Milwaukee é uma cidade solidamente democrata num estado muito disputado. O Wisconsin proporcionou uma das margens mais estreitas de vitória a Trump em 2016 e a Joe Biden em 2020, e todas as sondagens recentes indicam que é provável que este ano seja extremamente renhido, qualquer que seja a votação.
No entanto, os apoiantes de Trump com quem a Euronews falou no comício estavam unanimemente confiantes, e em alguns casos certos, de que ele iria ganhar tanto no seu estado como na votação nacional.
Uma pessoa previu que Trump obteria 55-60% a nível nacional, um número que não corresponde a nenhuma sondagem convencional e que faria dele o candidato presidencial com maior votação desde Ronald Reagan em 1984.
O mesmo eleitor, que não quis dar o seu nome, estava a vender t-shirts não oficiais em que se lia "Kamala não é negra, Joe tem demência" (ele próprio era negro). Quando lhe perguntaram o que aconteceria se Harris ganhasse de facto as eleições, ficou imediatamente tenso e começou a afastar-se.
"Os preços vão subir", disse. "Vejo talvez algumas mulheres mais felizes, mas, de resto, que se lixe essa porcaria".
'Chamo-lhe Kamala risonha'
Na verdade, Trump está a ficar atrás de Harris quando se trata de eleitores do sexo feminino, em grande parte devido ao seu papel na nomeação de juízes do Supremo Tribunal que votaram para derrubar Roe v Wade e, com isso, o direito federal de acesso ao aborto.
A diferença entre os sexos foi sublinhada por uma sondagem chocante que colocou Harris três pontos à frente de Trump no Iowa, que não tinha sido considerado um estado decisivo neste ciclo.
De acordo com as tabelas da sondagem, Harris está a crescer entre os eleitores do sexo feminino e os eleitores com mais de 65 anos apoiam-na por uma margem de dois para um. Se estes padrões se repetissem no Midwest ou no país em geral, Trump perderia quase de certeza por uma margem maciça no colégio eleitoral.

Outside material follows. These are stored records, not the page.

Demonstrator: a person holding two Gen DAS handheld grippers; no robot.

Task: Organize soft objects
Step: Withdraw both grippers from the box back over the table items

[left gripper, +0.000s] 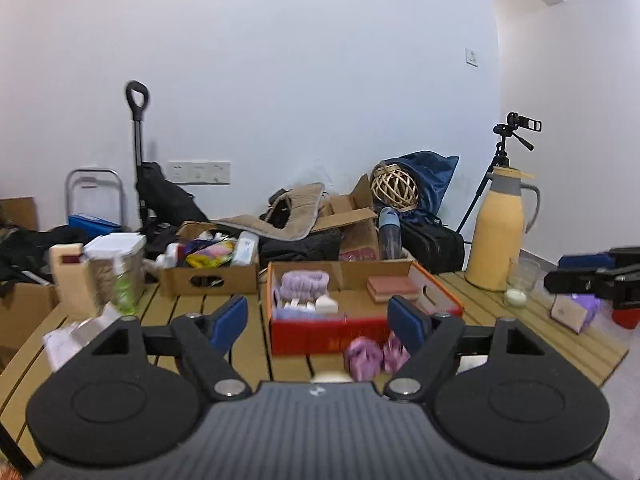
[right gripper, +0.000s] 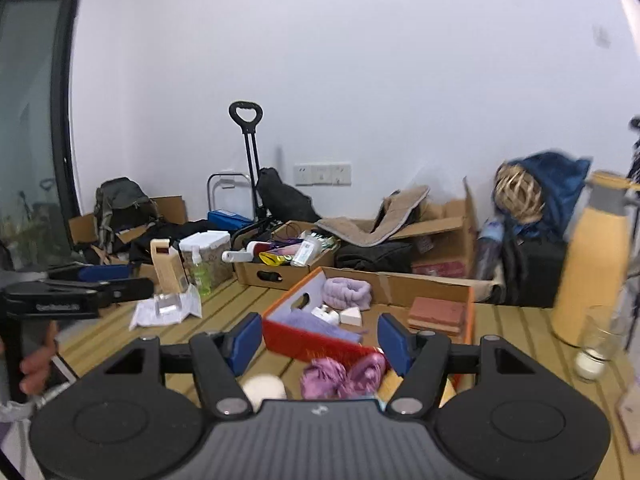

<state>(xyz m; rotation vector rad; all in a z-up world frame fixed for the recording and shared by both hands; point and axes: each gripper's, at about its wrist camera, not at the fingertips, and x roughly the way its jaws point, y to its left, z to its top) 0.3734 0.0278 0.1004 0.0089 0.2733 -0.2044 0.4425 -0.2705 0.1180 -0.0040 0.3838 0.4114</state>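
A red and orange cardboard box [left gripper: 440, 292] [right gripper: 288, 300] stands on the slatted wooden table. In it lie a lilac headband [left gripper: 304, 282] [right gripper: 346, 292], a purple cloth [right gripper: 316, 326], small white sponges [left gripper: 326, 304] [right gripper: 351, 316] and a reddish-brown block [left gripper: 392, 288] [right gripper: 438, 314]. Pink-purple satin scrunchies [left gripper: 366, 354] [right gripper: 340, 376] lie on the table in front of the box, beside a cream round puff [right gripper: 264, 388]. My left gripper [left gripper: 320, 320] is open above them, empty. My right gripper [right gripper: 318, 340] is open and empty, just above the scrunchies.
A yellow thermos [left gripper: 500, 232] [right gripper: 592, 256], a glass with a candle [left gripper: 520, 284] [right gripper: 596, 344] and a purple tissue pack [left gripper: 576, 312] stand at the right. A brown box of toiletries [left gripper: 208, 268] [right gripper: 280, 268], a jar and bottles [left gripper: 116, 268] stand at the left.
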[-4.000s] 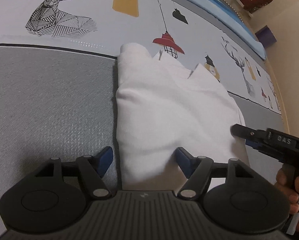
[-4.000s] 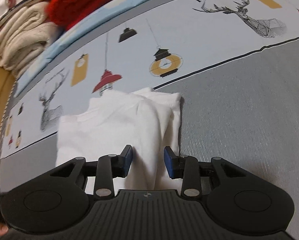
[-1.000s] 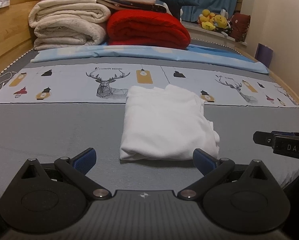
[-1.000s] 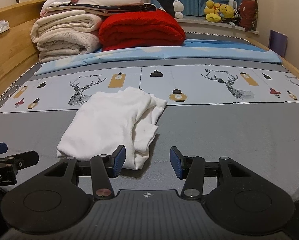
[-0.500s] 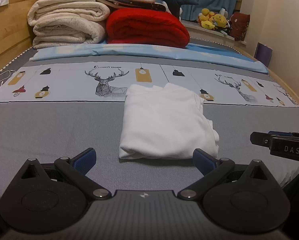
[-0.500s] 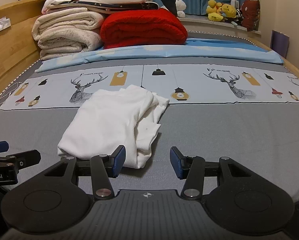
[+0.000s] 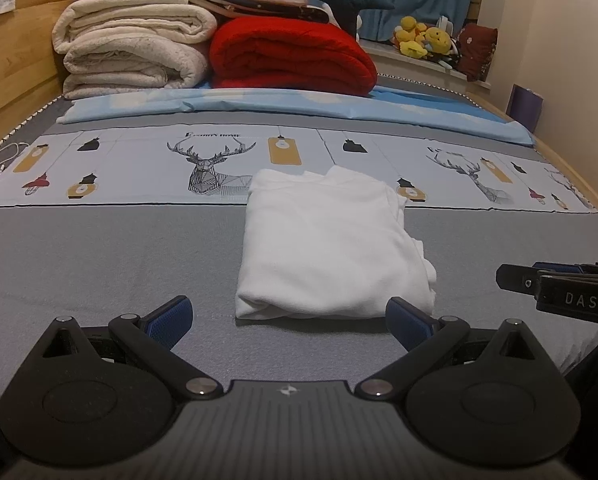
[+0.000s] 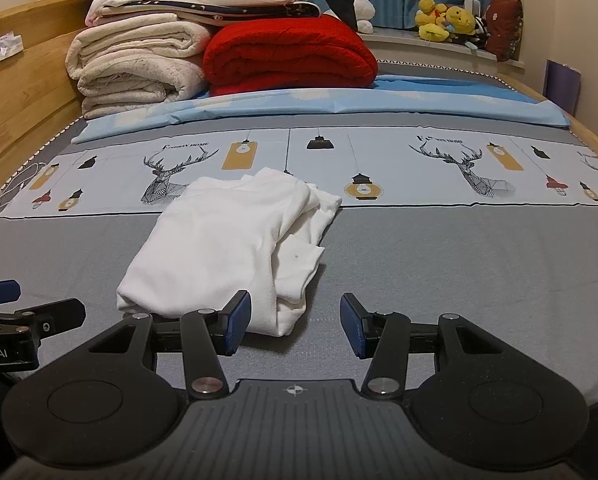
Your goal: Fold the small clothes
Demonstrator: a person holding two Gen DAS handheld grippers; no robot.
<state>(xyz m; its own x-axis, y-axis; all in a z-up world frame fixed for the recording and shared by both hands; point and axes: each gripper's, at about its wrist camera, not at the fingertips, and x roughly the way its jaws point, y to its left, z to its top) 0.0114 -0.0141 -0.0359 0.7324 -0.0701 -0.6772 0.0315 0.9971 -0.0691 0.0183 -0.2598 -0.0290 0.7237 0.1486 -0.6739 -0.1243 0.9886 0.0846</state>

No entanto, a multidão presente no comício parecia perfeitamente equilibrada em termos de género, apesar da proliferação de vestuário totalmente misógino com a temática de Trump à venda. As referências à progressão na carreira através de favores sexuais e prostituição estavam estampadas em todo o lado. Um homem com um fato vermelho ketchup e uma peruca cor de laranja andou à volta da multidão com uma pilha de t-shirts em que se lia "Trump versus vagabunda" e gritava a plenos pulmões: "It's MAGA time, b***h".
No exterior do parque de estacionamento da arena, uma mulher vendia artigos mais discretos. Ela apresentou uma justificação diferente para o seu apoio ao antigo presidente, baseando-o na política e não na animosidade em relação ao outro lado.
"Acho que ele vai ganhar", disse, refletindo alegremente sobre o que achava que Trump tinha feito para fazer baixar o custo de vida através do fracking. "E se Harris ganhar, vou preocupar-me com a entrada de imigrantes não controlados. Não é que a imigração seja má, mas é preciso saber quem está realmente a entrar no país".
Linda, uma avó dos subúrbios com cerca de 50 anos, vestida com um chapéu Trump vermelhão e batom roxo metálico, também tinha uma teoria centrada na política para explicar por que razão Harris perderia.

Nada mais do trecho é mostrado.